## Records excerpted from a collection:
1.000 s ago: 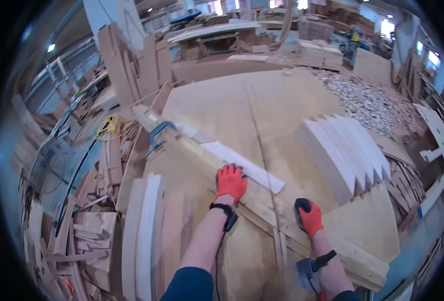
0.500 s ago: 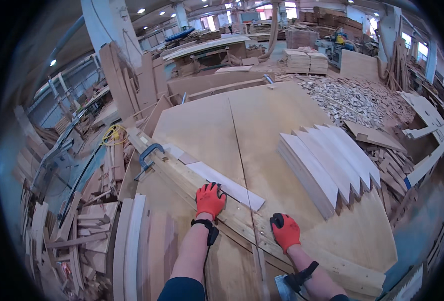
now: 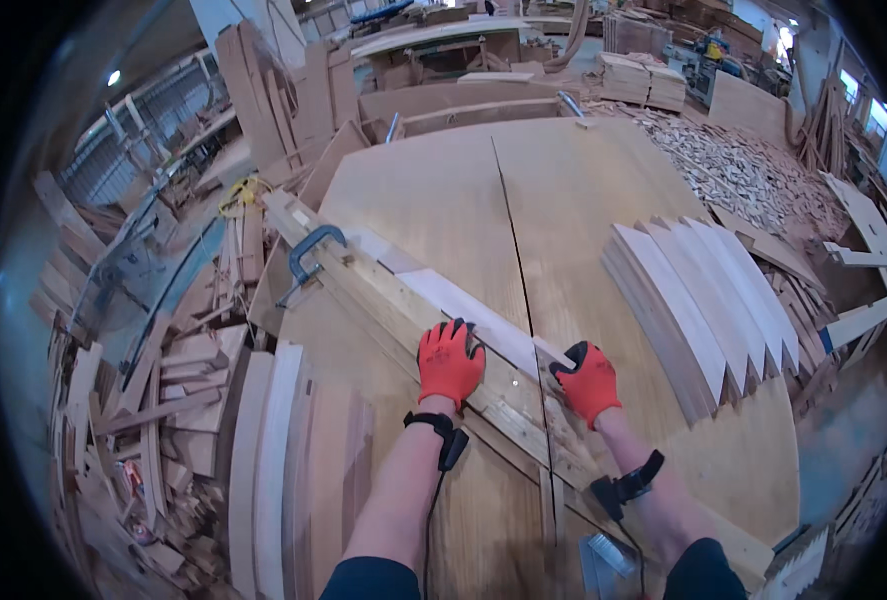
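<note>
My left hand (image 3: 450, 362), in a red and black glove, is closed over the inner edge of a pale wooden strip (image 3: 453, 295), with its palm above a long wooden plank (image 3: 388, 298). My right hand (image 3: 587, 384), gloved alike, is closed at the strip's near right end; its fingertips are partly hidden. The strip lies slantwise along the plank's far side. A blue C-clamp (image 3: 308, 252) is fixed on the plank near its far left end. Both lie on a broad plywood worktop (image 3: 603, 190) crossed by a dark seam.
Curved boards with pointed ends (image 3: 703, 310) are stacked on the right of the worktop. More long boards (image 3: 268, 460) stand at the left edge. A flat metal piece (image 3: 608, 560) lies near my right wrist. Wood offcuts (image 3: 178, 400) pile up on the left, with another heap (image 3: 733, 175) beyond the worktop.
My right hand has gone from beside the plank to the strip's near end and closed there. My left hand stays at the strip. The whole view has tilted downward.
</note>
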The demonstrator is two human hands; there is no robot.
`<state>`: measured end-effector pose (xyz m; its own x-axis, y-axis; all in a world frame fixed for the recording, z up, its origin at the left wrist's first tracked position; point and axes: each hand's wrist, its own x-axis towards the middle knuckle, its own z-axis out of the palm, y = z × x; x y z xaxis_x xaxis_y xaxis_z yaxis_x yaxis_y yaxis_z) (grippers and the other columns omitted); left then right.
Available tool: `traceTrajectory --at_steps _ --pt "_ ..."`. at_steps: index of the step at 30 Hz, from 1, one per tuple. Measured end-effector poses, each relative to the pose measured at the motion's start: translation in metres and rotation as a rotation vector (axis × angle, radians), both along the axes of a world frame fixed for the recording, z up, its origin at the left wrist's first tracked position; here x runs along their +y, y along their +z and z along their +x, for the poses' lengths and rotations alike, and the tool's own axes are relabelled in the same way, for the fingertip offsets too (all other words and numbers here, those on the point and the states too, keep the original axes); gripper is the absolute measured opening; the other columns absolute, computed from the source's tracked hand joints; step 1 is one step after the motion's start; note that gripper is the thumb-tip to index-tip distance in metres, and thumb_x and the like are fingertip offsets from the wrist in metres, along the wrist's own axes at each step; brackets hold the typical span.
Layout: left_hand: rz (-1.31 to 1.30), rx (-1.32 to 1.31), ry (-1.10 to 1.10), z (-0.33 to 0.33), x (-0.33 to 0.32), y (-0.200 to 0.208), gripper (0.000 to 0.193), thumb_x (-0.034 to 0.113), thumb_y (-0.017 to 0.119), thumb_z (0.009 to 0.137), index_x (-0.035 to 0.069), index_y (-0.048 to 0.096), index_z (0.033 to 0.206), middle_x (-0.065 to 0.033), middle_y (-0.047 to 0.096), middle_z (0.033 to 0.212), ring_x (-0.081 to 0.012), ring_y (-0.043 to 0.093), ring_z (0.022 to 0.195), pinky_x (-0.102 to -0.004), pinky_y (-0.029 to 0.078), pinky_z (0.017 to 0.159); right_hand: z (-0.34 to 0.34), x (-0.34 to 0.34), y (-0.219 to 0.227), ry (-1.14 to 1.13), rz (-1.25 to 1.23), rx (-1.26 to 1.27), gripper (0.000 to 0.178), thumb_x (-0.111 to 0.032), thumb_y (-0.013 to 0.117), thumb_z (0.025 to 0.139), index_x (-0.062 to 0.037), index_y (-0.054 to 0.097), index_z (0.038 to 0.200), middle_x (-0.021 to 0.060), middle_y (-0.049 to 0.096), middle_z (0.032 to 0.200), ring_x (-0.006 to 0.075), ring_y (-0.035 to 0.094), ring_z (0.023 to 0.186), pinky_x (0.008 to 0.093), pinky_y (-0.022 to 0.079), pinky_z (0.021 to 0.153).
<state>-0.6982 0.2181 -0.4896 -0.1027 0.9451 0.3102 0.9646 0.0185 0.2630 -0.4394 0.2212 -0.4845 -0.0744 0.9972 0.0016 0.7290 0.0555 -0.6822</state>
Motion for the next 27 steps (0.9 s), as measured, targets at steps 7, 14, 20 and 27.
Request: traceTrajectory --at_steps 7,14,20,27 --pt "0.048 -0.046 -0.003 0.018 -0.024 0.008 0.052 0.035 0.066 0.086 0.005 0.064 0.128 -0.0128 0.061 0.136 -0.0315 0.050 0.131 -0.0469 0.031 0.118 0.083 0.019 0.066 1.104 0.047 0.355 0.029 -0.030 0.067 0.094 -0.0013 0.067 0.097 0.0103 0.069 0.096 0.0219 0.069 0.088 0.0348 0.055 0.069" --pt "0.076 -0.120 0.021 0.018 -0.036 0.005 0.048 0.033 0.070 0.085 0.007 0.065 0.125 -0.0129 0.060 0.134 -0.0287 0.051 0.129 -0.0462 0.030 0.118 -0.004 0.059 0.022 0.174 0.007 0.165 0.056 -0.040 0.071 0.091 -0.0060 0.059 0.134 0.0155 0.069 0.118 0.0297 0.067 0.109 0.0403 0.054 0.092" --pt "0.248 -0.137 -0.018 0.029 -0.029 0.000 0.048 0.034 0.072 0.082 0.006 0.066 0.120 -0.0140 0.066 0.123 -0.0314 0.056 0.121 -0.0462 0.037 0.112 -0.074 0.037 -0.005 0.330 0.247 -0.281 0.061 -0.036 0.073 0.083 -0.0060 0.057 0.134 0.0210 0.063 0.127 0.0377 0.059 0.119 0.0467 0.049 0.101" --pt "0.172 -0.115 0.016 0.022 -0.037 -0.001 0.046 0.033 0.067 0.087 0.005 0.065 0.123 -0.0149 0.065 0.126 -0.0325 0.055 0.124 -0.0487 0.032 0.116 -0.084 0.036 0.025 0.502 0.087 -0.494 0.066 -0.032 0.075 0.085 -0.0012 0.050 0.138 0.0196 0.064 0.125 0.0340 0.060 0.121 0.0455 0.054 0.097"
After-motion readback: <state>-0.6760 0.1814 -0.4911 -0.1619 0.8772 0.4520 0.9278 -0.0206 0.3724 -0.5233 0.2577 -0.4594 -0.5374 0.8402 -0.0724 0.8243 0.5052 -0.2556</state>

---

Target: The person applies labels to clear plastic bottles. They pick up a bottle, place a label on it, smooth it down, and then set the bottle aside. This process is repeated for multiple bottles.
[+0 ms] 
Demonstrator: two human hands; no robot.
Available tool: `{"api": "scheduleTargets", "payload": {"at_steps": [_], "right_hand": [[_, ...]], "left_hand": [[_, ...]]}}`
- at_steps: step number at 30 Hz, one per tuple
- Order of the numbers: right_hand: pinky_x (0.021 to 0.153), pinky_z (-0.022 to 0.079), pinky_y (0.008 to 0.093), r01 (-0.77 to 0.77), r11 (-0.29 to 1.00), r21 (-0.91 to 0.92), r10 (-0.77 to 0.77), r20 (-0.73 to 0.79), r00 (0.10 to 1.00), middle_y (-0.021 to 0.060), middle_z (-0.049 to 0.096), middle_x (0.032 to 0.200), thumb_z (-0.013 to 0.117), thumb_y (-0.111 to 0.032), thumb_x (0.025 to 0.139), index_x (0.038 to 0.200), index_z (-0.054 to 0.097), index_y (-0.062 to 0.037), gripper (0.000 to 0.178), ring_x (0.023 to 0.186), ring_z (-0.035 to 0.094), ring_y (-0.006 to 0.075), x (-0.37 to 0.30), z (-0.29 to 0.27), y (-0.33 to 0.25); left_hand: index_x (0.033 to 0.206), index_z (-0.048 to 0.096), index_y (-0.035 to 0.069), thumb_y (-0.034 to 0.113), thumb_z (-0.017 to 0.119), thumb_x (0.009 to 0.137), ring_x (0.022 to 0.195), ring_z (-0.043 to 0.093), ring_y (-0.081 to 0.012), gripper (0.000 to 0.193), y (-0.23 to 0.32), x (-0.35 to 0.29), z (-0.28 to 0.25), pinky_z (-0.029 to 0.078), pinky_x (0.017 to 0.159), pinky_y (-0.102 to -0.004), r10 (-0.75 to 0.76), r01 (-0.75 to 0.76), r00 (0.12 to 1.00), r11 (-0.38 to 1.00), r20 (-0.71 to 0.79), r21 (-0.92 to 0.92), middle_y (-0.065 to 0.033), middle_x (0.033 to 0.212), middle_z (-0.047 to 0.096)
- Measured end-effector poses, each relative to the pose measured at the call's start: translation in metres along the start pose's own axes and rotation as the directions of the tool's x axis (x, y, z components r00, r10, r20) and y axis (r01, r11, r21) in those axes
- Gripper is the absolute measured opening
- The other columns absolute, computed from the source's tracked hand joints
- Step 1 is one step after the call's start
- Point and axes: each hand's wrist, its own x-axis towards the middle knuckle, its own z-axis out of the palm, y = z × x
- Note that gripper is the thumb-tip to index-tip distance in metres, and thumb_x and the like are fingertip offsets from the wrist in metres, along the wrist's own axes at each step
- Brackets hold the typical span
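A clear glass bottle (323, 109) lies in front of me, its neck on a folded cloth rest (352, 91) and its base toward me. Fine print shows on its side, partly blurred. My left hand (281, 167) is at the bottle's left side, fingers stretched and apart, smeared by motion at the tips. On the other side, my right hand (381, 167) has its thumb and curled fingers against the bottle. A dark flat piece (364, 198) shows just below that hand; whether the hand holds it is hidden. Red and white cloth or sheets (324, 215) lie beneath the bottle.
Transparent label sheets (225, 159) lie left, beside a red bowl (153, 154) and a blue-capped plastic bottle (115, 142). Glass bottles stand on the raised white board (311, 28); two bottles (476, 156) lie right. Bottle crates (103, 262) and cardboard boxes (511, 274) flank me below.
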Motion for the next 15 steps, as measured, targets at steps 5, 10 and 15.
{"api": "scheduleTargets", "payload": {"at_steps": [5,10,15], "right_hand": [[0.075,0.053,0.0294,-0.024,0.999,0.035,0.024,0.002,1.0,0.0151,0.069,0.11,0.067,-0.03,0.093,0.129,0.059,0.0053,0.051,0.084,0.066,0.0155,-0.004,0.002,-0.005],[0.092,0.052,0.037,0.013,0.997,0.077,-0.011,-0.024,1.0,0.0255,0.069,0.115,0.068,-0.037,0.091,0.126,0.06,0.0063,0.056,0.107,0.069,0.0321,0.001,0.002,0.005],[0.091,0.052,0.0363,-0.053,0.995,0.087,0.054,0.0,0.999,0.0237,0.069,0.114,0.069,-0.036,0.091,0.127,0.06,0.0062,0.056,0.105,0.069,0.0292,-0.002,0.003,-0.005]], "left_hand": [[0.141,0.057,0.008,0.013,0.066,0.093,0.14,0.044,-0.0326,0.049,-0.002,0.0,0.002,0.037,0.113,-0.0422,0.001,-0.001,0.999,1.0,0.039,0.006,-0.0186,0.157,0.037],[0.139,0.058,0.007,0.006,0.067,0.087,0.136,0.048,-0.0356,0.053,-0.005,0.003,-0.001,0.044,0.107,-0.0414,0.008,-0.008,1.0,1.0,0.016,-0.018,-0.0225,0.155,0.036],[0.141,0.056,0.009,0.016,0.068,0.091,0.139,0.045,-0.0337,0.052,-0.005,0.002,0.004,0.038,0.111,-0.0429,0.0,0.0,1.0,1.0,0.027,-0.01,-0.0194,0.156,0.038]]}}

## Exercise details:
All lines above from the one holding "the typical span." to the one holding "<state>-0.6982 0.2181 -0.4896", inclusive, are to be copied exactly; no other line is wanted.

## Response area:
Available tool: `traceTrajectory --at_steps _ --pt "_ ..."`. at_steps: index of the step at 30 Hz, from 1, one per tuple. Measured end-effector poses, each relative to the pose measured at the motion's start: translation in metres and rotation as a rotation vector (axis × angle, radians), both along the axes of a world frame fixed for the recording, z up, its origin at the left wrist's first tracked position; here x runs along their +y, y along their +z and z along their +x, for the poses' lengths and rotations alike, and the tool's own axes are relabelled in the same way, for the fingertip offsets too (all other words and numbers here, those on the point and the states too, keep the original axes); gripper is the absolute measured opening; the other columns absolute, computed from the source's tracked hand joints; step 1 is one step after the motion's start; note that gripper is the thumb-tip to index-tip distance in metres, and thumb_x and the like are fingertip offsets from the wrist in metres, along the wrist's own axes at each step; brackets hold the typical span.
Layout: left_hand: rz (-1.31 to 1.30), rx (-1.32 to 1.31), ry (-1.10 to 1.10), z (-0.33 to 0.33), x (-0.33 to 0.32), y (-0.200 to 0.208), gripper (0.000 to 0.193), thumb_x (-0.034 to 0.113), thumb_y (-0.017 to 0.119), thumb_z (0.009 to 0.137), index_x (-0.035 to 0.069), index_y (-0.048 to 0.096), index_z (0.033 to 0.206), middle_x (-0.065 to 0.033), middle_y (-0.047 to 0.096), middle_z (0.033 to 0.212), ring_x (-0.081 to 0.012), ring_y (-0.043 to 0.093), ring_z (0.022 to 0.195), pinky_x (-0.102 to -0.004), pinky_y (-0.029 to 0.078), pinky_z (0.017 to 0.159); right_hand: z (-0.34 to 0.34), x (-0.34 to 0.34), y (-0.219 to 0.227), ry (-1.14 to 1.13), rz (-1.25 to 1.23), rx (-1.26 to 1.27), gripper (0.000 to 0.178), thumb_x (-0.111 to 0.032), thumb_y (-0.013 to 0.117), thumb_z (0.025 to 0.139), index_x (-0.062 to 0.037), index_y (-0.054 to 0.097), index_z (0.038 to 0.200), middle_x (-0.021 to 0.060), middle_y (-0.049 to 0.096), middle_z (0.032 to 0.200), ring_x (-0.006 to 0.075), ring_y (-0.035 to 0.094), ring_z (0.023 to 0.186), pinky_x (0.008 to 0.093), pinky_y (-0.022 to 0.079), pinky_z (0.021 to 0.153).
<state>-0.6982 0.2181 -0.4896 -0.1027 0.9451 0.3102 0.9646 0.0185 0.2630 -0.4394 0.2212 -0.4845 -0.0744 0.9972 0.0016 0.7290 0.0555 -0.6822</state>

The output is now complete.